The future of Apple may turn out to be extremely different from the past of this company, and Cook, Federigi and Q could not move towards it in any other way. “Listen,” says Kew, who somehow manages to look at the same time, like a newly awakened person and a clot of incredible energy, “there is one thing that you know if you were engaged in technology: you are worth exactly as much as the last thing". No one wants to have an original iPod. No one wants to have an iPhone 3GS. "

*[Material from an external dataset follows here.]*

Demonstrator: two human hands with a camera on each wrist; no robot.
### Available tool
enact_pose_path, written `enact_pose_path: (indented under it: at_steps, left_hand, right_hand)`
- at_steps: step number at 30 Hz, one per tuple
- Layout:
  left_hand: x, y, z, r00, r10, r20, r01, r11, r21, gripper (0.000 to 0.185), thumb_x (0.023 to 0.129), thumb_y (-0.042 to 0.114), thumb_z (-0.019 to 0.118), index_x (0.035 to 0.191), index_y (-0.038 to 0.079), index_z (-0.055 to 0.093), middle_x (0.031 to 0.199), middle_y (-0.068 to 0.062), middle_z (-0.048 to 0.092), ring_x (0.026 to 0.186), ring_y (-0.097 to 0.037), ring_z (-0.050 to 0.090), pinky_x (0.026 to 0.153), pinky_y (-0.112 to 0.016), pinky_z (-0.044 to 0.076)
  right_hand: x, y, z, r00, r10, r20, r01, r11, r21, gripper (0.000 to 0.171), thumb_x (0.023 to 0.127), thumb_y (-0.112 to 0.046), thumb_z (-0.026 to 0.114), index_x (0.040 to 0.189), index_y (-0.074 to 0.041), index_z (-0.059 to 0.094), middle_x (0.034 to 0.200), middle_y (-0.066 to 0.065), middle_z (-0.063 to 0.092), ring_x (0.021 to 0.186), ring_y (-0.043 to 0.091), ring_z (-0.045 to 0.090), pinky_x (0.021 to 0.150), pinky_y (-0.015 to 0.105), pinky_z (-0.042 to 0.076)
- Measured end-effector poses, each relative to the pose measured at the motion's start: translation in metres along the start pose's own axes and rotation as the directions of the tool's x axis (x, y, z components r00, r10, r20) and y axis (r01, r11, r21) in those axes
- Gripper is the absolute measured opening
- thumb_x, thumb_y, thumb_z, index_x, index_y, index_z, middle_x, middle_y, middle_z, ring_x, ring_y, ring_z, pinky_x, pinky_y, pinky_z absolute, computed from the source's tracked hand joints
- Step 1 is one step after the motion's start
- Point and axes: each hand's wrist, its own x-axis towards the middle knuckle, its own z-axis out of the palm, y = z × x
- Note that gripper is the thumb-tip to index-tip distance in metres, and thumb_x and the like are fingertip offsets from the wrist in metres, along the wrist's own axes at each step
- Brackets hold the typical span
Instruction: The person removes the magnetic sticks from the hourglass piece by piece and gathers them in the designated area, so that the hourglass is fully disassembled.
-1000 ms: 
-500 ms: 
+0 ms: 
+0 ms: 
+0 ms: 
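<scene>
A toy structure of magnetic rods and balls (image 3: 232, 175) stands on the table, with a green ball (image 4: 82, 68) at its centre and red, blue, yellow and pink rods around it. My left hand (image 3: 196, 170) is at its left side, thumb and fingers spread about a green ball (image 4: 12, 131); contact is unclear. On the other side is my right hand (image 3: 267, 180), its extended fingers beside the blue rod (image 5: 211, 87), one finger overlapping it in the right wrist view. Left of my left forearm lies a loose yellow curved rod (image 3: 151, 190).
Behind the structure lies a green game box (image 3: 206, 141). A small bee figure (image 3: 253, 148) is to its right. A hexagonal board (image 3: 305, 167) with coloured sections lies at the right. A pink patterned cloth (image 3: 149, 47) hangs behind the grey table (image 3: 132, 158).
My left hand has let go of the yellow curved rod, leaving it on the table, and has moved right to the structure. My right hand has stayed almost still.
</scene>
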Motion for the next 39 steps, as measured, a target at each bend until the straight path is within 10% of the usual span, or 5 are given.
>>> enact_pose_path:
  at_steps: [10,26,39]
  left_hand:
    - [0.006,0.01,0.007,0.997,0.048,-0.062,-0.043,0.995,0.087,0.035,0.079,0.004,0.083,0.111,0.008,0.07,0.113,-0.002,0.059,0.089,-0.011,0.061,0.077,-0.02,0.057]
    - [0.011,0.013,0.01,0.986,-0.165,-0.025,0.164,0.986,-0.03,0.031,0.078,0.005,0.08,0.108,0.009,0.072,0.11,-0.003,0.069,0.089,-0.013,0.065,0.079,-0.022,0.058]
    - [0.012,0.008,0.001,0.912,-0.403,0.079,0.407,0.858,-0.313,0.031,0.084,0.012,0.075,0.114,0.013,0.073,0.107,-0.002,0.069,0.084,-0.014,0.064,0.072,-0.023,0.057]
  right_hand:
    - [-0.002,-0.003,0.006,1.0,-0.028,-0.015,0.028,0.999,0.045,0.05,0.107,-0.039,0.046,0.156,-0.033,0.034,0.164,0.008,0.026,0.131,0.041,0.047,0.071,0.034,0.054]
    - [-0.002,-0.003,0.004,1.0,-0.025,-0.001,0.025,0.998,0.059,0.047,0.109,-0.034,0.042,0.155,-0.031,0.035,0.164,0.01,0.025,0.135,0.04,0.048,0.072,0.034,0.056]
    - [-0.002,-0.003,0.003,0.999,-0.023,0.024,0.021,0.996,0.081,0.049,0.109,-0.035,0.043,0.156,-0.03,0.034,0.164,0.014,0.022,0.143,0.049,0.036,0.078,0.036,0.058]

Apple executives are trying to avoid the impression that the company is moving away from the idea of ​​its founder, but this is exactly what is happening in Cupertino. There is a subtle evolutionary change. Cook gently but persistently moves Apple into a future that is larger and wider than anything Jobs could have accomplished during his too short life. “I want Apple to exist, you know, always,” says Cook.

People whose fears about the future of the company have dried up under the influence of the ambiguous spring news about the dismissal of Cook and his team are unlikely to pay attention to the company's current ambitious aspirations and progress in their implementation. While Amazon, Facebook and Google are noisily promoting their smart ideas, it is Apple that plays a leading role in actually determining our technological future.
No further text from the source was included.